Exercise description: Go through the data and copy every line exactly, but not the images.

Data:
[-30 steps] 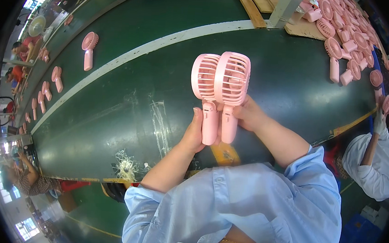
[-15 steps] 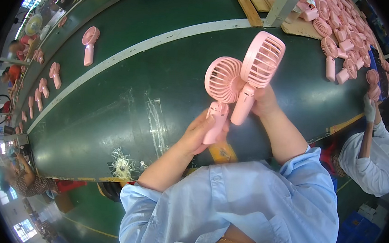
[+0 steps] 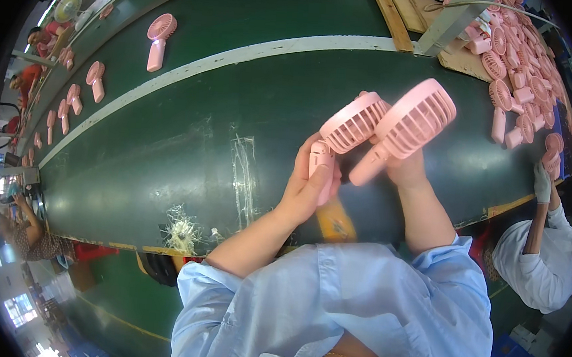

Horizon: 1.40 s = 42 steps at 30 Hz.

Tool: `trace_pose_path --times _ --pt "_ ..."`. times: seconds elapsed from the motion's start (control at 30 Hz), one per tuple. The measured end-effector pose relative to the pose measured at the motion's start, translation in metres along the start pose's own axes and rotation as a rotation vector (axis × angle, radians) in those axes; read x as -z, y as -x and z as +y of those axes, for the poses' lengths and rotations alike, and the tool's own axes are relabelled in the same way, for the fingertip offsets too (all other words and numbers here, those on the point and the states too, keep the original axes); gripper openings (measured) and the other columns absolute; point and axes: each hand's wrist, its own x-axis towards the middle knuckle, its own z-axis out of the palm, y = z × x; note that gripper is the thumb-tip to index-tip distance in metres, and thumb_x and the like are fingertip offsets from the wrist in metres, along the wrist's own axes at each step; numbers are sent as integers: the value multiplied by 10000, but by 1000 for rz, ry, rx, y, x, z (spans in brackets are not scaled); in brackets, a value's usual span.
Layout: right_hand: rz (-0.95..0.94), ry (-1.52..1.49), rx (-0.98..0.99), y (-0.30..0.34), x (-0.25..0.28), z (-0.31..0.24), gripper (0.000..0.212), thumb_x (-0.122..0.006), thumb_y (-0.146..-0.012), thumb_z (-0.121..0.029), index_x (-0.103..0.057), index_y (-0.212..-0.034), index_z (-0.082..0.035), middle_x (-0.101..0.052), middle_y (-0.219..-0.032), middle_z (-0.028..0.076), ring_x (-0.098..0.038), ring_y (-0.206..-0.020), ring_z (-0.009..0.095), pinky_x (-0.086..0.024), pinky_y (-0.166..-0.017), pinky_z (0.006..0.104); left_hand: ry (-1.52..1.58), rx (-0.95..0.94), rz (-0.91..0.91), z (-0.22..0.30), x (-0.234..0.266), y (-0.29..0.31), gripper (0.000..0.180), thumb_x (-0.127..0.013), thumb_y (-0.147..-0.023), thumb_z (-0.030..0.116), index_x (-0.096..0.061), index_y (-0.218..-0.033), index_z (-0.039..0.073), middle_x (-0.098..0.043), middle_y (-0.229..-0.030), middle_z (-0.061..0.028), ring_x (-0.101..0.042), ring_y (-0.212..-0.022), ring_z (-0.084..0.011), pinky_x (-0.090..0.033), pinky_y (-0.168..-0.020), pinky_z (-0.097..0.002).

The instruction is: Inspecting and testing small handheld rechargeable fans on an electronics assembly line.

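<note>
Two pink handheld fans are held up over the green work surface [image 3: 168, 150]. My left hand [image 3: 302, 185] is wrapped round the handle of the left fan [image 3: 354, 125], its round slatted head tilted up to the right. My right hand [image 3: 407, 170] is behind the right fan [image 3: 417, 119], holding it with the grille turned to the right and the handle pointing down left. The right fan's head overlaps the left one's edge. Most of my right fingers are hidden behind the fans.
Pink fans lie in a big heap [image 3: 522, 69] at the far right. A single fan [image 3: 157, 42] and several others lie beyond the white strip [image 3: 275, 47] on the left. A co-worker's gloved hand [image 3: 542, 183] holds a fan at the right. Frayed fibres [image 3: 183, 232] stick to the near edge.
Both fans have turned: the left fan's head has tipped over to the right, and the right fan has swung right and leans more. The whole view has shifted slightly.
</note>
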Motion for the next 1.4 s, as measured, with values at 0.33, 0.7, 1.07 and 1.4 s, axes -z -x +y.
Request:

Written response:
[-30 steps] 
[-15 steps] 
[+0 steps] 

Horizon: 1.40 s = 42 steps at 30 Hz.

Tool: `trace_pose_path --times _ --pt "_ ..."`. times: seconds elapsed from the motion's start (control at 30 Hz), one per tuple. The measured end-effector pose relative to the pose measured at the motion's start, translation in metres along the start pose's own axes and rotation as a rotation vector (axis × angle, radians) in those axes; read x as -z, y as -x and z as +y of those axes, for the poses' lengths and rotations alike, and the tool's own axes are relabelled in the same way, for the fingertip offsets too (all other words and numbers here, those on the point and the states too, keep the original axes); gripper openings (measured) and the other columns absolute; point and axes: each hand's wrist, its own x-axis towards the middle knuckle, its own z-axis out of the palm, y = z × x; note that gripper is the thumb-tip to index-tip distance in metres, and thumb_x and the like are fingertip offsets from the wrist in metres, along the wrist's own axes at each step; numbers are sent as integers: the value multiplied by 10000, but by 1000 for rz, ry, rx, y, x, z (spans in brackets are not scaled); in brackets, a value's usual span.
Layout: right_hand: rz (-0.95..0.94), ry (-1.52..1.49), rx (-0.98..0.99), y (-0.30..0.34), x (-0.25..0.28), z (-0.31..0.24), gripper (0.000..0.212), thumb_x (-0.122..0.006), thumb_y (-0.146..-0.012), thumb_z (-0.121..0.029), index_x (-0.103..0.057), index_y (-0.212..-0.034), index_z (-0.082..0.035), middle_x (-0.101..0.052), middle_y (-0.219..-0.032), middle_z (-0.028..0.076), ring_x (-0.098..0.038), ring_y (-0.206..-0.020), ring_z (-0.009..0.095), pinky_x (-0.086..0.024), pinky_y (-0.166..-0.017), pinky_z (0.006..0.104); left_hand: ry (-1.52..1.58), rx (-0.95..0.94), rz (-0.91..0.91), z (-0.22..0.30), x (-0.234..0.266), y (-0.29..0.31), gripper (0.000..0.180), thumb_x (-0.127..0.013), thumb_y (-0.147..-0.023), thumb_z (-0.030..0.116), index_x (-0.096..0.061), index_y (-0.218..-0.033), index_z (-0.039..0.073), middle_x (-0.098..0.043), middle_y (-0.229..-0.030), middle_z (-0.061..0.028), ring_x (-0.101..0.042), ring_y (-0.212..-0.022), ring_z (-0.084..0.011), pinky_x (-0.090..0.033), pinky_y (-0.168..-0.020), pinky_z (-0.097..0.002).

The instruction is: Inspecting and testing small handheld rechargeable fans on an electronics assembly line.

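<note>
Two pink handheld fans are held up over the green work surface [image 3: 168, 150]. My left hand [image 3: 302, 185] is wrapped round the handle of the left fan [image 3: 354, 125], its round slatted head tilted up to the right. My right hand [image 3: 407, 170] is behind the right fan [image 3: 417, 119], holding it with the grille turned to the right and the handle pointing down left. The right fan's head overlaps the left one's edge. Most of my right fingers are hidden behind the fans.
Pink fans lie in a big heap [image 3: 522, 69] at the far right. A single fan [image 3: 157, 42] and several others lie beyond the white strip [image 3: 275, 47] on the left. A co-worker's gloved hand [image 3: 542, 183] holds a fan at the right. Frayed fibres [image 3: 183, 232] stick to the near edge.
Both fans have turned: the left fan's head has tipped over to the right, and the right fan has swung right and leans more. The whole view has shifted slightly.
</note>
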Motion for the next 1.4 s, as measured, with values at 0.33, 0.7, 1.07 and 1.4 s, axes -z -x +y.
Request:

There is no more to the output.